But, over time the battery will charge up, and the voltage on the +ve side of the battery will increase, which increases the low side of the zener. To keep conduction happening then the high side must also increase. Which means the voltage across the resistor must decrease. Which means less current flows and the charge rate slows down. Eventually (after infinite time...) the battery will be charged up so that the voltage across it is 1.4V. The zener will have 3.6V across it. Which leaves 0V across the resistor, so no current will flow through the resistor. If the battery could charge any more then the voltage across the zener would drop beneath 3.6V and it would stop conducting. So no current flows and the battery stops charging.

For the battery to charge any higher then the zener needs a lower threshold. If the zener had a threshold of, say, 1.4V, then the battery could charge to 3.6V. But the lowest common zener threshold voltage I can see is 1.8V. Which leaves just 3.2V across the battery, which isn't enough.

So I think we're missing something. That diode D3 is almost certainly not a zener diode. And yet it appears to be the only way for current to flow in or out of the battery. But to charge the battery that means current has to flow backward through the diode, which isn't possible unless it's a zener diode, in which case it needs a threshold of at most 1.4V, which don't seem to exist.

First, thank you very much for the explanations, and I think I have fully understood the explanation after reading it several times.
I have had much worse teachers in my life.
I keep looking for another point where the + ve is connected, but I can't find it, so then your theory is overwhelming and irrefutable unless it was a 1.8v zener, as you say, and they didn't try to fully charge the battery to preserve his life. Furthermore, I do not remember that the battery was damaged, and I do not see traces of a possible battery loss, however, I remember a 386 motherboard that someone gave me at that time and the battery was damaged and had lost liquid.
It may also be that the motherboard did not charge the battery at all, however I would swear it had a typical green NICD battery, and nothing seems to indicate that it had anything else.
In the end, in the absence of any opinion from other members, I can't think of anything to object to your conclusion and I guess I'll end up soldering a socket for a CR2032, with all the pain in the world knowing that something's wrong. Although if I understand the explanation well, if it were the already repeated zener diode, this would also act as a control so as not to overcharge the battery, and would charge it when it was low in voltage, less than 3,2V.
One final question, what harm could it do to try to install a 1.8v diode in that place?, a CR2032 is 3v, so not far from 3,2v.
I'm very curious, after all, I'm learning a lot with this, but obviously I don't want to damage anything.
I am very grateful for your help, and your explanations. I hope I'm not being too stubborn about it.
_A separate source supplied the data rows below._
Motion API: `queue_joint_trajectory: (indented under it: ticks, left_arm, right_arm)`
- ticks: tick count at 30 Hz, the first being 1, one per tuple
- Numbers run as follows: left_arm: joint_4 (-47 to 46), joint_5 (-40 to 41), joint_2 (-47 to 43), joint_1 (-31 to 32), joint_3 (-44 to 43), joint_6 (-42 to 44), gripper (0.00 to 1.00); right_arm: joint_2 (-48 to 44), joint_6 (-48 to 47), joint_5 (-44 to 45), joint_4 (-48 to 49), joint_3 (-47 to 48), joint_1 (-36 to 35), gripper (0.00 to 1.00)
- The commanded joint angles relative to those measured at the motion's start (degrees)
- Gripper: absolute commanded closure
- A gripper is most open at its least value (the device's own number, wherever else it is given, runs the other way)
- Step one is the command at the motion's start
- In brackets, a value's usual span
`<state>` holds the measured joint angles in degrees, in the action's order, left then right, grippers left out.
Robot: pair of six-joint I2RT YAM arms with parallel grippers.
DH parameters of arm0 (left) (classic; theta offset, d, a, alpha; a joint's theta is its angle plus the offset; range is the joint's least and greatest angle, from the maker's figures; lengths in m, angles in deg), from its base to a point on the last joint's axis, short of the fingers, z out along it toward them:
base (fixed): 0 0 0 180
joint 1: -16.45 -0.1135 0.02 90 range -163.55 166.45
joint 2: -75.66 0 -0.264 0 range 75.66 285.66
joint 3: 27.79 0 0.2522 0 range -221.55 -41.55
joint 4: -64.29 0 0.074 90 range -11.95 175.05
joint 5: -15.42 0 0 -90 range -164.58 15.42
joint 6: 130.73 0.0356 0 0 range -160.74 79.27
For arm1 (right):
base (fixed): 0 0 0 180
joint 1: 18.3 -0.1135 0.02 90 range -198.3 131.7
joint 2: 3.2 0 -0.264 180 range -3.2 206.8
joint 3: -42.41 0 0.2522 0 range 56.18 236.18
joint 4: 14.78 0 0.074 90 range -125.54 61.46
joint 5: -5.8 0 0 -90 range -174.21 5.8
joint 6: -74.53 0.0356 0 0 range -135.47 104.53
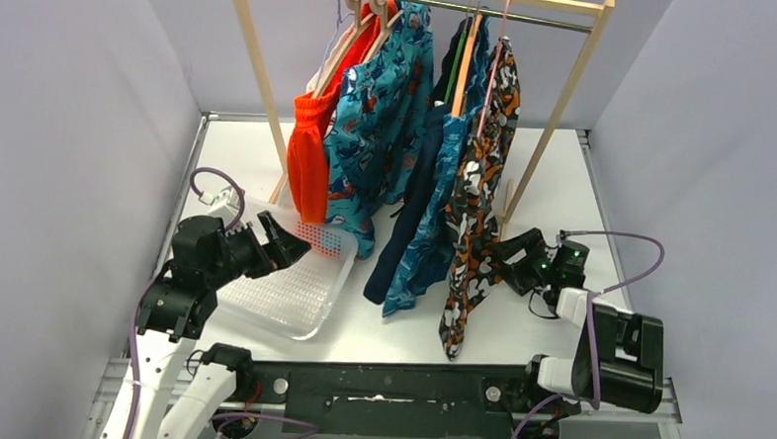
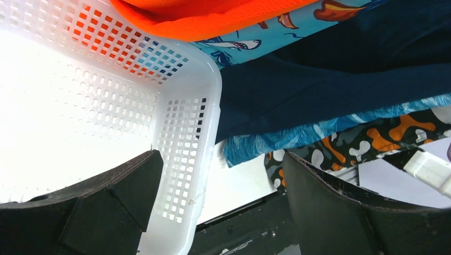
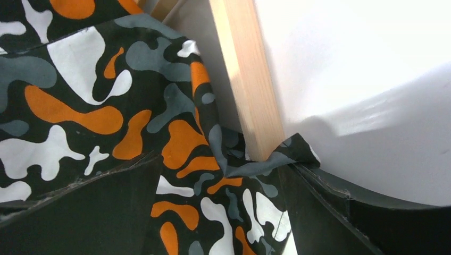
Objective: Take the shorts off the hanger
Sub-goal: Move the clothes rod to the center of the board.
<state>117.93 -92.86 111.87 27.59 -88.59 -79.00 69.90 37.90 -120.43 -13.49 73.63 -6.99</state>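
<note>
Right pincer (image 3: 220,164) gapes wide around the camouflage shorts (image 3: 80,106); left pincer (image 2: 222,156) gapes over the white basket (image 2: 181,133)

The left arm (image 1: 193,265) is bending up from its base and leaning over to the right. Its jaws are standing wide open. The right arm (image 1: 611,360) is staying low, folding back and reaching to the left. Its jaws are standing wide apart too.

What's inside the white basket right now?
No clothing shows inside the white basket; its visible floor is bare. The left hand covers its left end, and the orange shorts hide a bit of the far rim.
</note>
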Motion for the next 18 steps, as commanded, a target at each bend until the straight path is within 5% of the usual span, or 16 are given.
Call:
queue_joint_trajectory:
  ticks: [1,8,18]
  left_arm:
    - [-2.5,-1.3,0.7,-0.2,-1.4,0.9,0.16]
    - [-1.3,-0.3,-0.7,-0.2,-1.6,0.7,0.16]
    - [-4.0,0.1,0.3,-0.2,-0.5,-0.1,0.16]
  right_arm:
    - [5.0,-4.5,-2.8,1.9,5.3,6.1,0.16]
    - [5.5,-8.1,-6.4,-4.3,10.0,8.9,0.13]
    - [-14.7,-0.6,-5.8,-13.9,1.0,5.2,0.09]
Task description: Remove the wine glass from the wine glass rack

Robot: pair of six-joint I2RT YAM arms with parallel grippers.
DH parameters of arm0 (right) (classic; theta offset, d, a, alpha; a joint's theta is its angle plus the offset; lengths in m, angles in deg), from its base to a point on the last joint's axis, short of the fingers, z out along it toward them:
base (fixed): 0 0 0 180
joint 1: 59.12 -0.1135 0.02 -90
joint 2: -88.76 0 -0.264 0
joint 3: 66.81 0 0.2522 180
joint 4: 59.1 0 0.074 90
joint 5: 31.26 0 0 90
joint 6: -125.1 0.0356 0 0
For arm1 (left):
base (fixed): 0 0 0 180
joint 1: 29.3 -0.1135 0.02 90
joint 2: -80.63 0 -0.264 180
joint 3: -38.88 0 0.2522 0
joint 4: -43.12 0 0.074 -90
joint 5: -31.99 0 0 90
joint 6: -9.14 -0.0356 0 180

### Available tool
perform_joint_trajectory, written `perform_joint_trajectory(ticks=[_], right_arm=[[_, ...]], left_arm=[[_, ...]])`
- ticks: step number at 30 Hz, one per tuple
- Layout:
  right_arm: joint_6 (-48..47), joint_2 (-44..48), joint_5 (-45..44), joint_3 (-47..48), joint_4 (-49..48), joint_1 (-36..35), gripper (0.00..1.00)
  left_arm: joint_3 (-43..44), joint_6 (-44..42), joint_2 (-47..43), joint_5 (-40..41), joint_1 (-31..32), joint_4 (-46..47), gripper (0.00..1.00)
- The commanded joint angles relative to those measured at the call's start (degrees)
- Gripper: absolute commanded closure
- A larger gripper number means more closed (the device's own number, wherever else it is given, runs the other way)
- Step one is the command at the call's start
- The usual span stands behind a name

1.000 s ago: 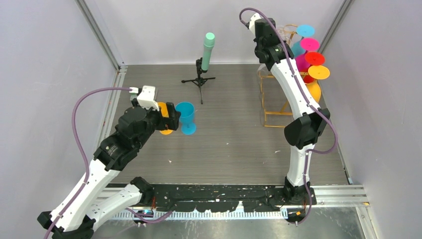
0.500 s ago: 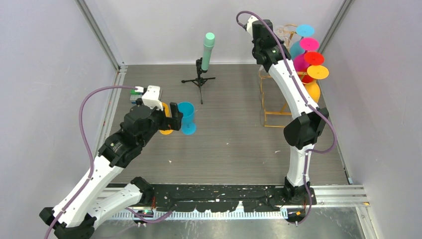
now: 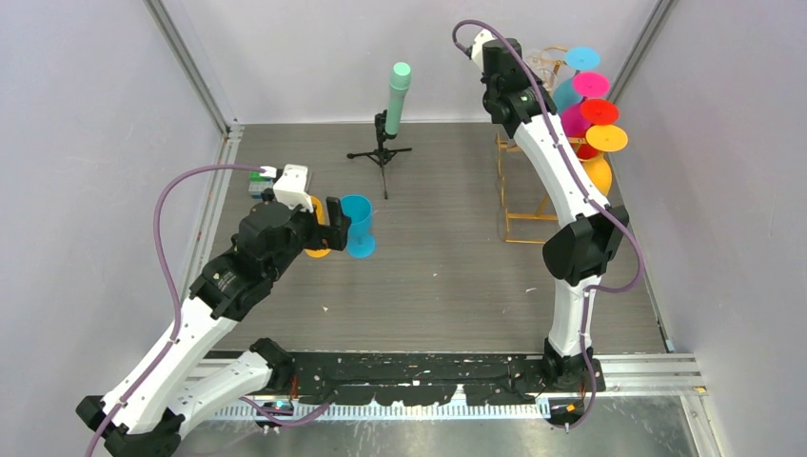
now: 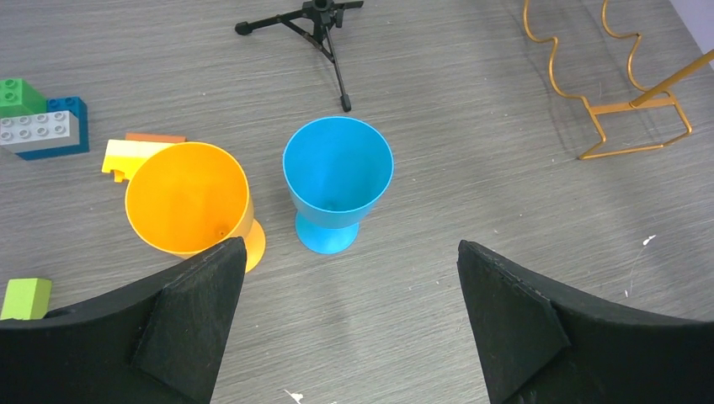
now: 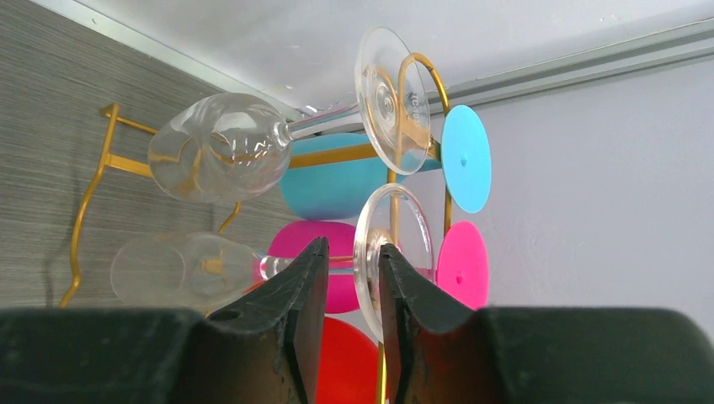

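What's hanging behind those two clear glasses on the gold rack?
Behind them hang a blue glass, a pink glass and, lower, a red glass. The right gripper covers part of the red glass, so anything below it is hidden in this view.

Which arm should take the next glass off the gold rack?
Right. The right claw is at the rack, fingers either side of the stem of a clear glass. The left claw hangs over the cups, far away.

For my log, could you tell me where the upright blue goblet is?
Top view: the blue goblet stands left of centre on the table, right beside the orange goblet, just ahead of the open left gripper.
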State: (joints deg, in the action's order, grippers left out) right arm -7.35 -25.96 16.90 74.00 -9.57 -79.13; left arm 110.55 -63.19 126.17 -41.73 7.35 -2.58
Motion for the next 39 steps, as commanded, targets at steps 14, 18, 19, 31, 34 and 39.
perform_joint_trajectory(ticks=[14, 18, 19, 31, 34, 39], right_arm=[[1.51, 3.99, 2.62, 0.79, -0.59, 0.06, 0.85], [2.35, 4.08, 3.37, 1.07, -0.29, 0.05, 0.82], [2.61, 4.02, 3.46, 1.13, -0.27, 0.05, 0.83], [3.44, 4.50, 3.16, 2.92, -0.54, -0.02, 1.00], [3.12, 4.94, 2.33, 2.84, -1.48, -0.03, 1.00], [0.01, 5.39, -0.85, 1.23, -5.45, -0.22, 1.00]], left_arm=[[0.00, 0.26, 1.10, -1.94, -0.24, 3.48, 0.00], [-0.17, 0.26, 1.07, -1.86, -0.19, 3.51, 0.00], [-0.17, 0.26, 1.08, -1.86, -0.24, 3.47, 0.00], [-0.27, 0.34, 1.13, -1.89, -0.21, 3.47, 0.00], [-0.30, 0.34, 1.06, -1.95, -0.21, 3.47, 0.00], [-0.26, 0.43, 0.94, -1.93, -0.26, 3.48, 0.00]])
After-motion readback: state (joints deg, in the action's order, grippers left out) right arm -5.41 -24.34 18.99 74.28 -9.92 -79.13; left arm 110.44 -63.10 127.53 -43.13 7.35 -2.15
Hoping wrote on 2021-12-06, 22:01:

I hope I'm not being too stubborn about it.

Oh, it's bugging me too. There must have been some way for that battery to be charged to around 4V, I just can't see how. There doesn't seem to be any way for current to leave the battery without passing through that diode in the forward direction, so there'll be a voltage drop that way. If the battery was charged to 3.2V (1.8V zener) then that would leave less than 3V to run the real time clock oscillator and maintain the CMOS settings, which wouldn't be enough. So the battery has to be charged to a higher voltage.
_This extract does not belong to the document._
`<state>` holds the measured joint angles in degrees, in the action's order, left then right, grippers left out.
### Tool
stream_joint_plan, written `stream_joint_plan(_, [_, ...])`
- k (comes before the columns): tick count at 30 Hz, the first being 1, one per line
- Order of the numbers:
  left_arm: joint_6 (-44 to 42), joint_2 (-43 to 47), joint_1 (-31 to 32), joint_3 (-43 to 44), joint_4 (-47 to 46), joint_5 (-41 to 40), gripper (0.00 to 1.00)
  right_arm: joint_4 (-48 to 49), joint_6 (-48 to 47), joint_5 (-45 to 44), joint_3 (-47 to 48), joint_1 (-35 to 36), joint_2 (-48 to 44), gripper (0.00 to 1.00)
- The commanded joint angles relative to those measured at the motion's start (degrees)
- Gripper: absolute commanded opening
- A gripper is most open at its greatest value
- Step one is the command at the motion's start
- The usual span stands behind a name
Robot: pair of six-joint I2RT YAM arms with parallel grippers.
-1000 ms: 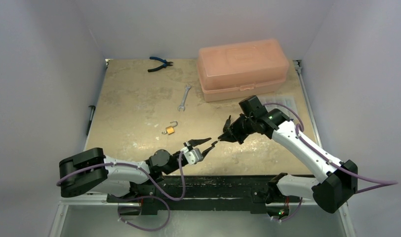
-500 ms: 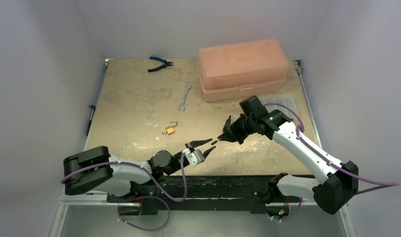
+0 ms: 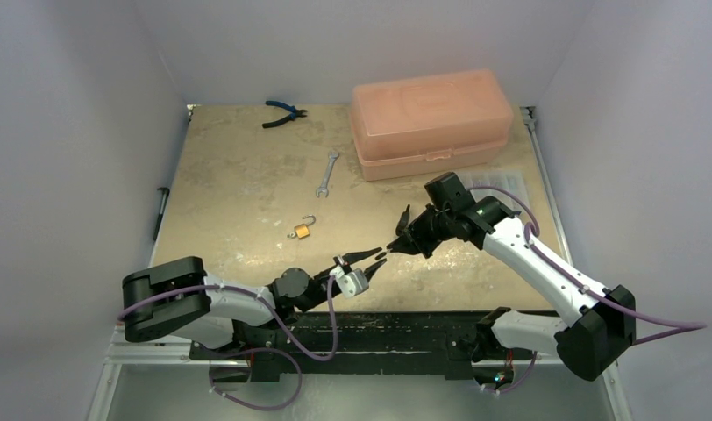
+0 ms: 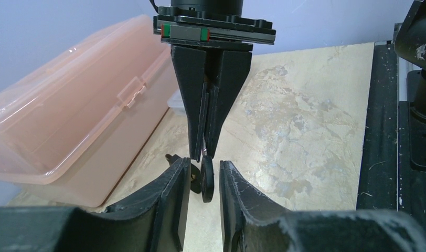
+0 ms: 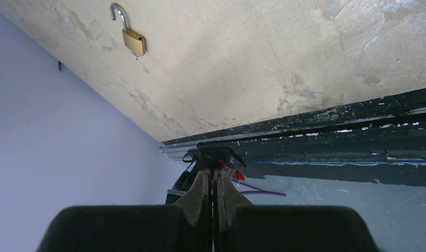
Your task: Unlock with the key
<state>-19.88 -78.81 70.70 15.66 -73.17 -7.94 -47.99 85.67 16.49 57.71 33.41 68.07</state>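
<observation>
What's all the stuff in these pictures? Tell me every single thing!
box: one, pink, back right of the table
pliers: one, blue handles, back edge
wrench: one, silver, middle
padlock: one, gold, shackle open, front middle
key: one, dark, held up above the front
table: one, tan
right gripper: one, black, shut on the key
left gripper: one, black, open around the key

The left gripper (image 3: 376, 256), jaws slightly apart, points at the right gripper (image 3: 393, 246), pinched closed; their tips nearly meet.
</observation>
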Motion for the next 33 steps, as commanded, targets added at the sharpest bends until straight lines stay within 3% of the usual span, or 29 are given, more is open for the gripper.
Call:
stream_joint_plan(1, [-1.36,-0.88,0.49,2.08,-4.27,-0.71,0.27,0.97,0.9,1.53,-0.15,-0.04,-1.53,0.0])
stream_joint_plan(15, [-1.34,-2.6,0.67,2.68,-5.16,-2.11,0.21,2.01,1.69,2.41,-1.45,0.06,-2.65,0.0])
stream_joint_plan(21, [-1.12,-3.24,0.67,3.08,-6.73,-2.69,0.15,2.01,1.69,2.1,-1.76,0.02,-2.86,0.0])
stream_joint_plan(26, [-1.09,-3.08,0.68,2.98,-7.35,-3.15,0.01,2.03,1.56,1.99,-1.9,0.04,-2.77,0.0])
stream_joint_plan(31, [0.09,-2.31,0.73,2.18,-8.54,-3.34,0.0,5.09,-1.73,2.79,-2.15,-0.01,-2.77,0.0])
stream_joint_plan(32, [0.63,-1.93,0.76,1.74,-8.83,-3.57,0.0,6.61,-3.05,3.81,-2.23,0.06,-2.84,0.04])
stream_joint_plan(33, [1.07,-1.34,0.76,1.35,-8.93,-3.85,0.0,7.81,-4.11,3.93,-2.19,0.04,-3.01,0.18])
That said, it is possible (but I think unlikely) that the battery didn't charge. There are 3 diode locations marked, of which one's been replaced with a 0 ohm link and the other isn't fitted. I've no idea what Chicony's reputation was, but maybe they decided to save a few pennies on the parts cost and leave the battery uncharged. Looking at some picture of other Chicony motherboards then they do seem to have more diode around the battery.

A CR2302 voltage might be too low, after the voltage drop going forward through D3. I think the usual approach is to connect a 3x AA battery holder, which will provide 4.5V (so a bit under 4V after D3) and should last for a few years without being charged, and the battery holder can be placed away from the motherboard so if batteries leak then there's no risk to the board.
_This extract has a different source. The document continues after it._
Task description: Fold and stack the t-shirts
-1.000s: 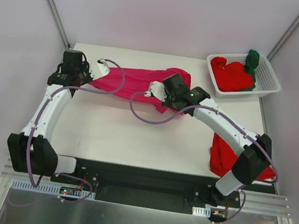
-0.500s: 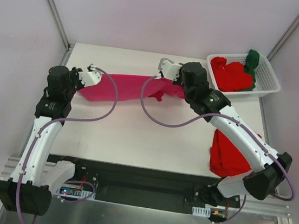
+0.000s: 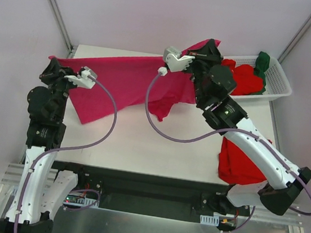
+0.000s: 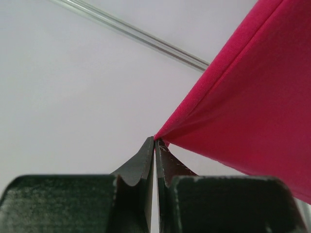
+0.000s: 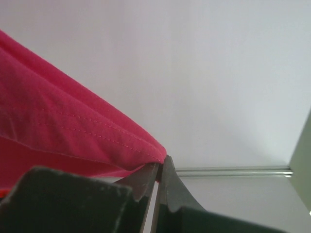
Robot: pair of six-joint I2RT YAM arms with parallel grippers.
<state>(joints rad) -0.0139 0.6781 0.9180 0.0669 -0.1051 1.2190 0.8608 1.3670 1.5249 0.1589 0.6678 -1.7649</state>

I know there's a general ongoing debate about how much to stick to original equipment, or how much to keep the core parts original and make the peripherals reliable (e.g. stick with spinning hard drives or replace with various solid state storage). I tend toward having original hardware, but when the original hardware causes a risk of physical damage (e.g. battery leaks) then there should be an exception.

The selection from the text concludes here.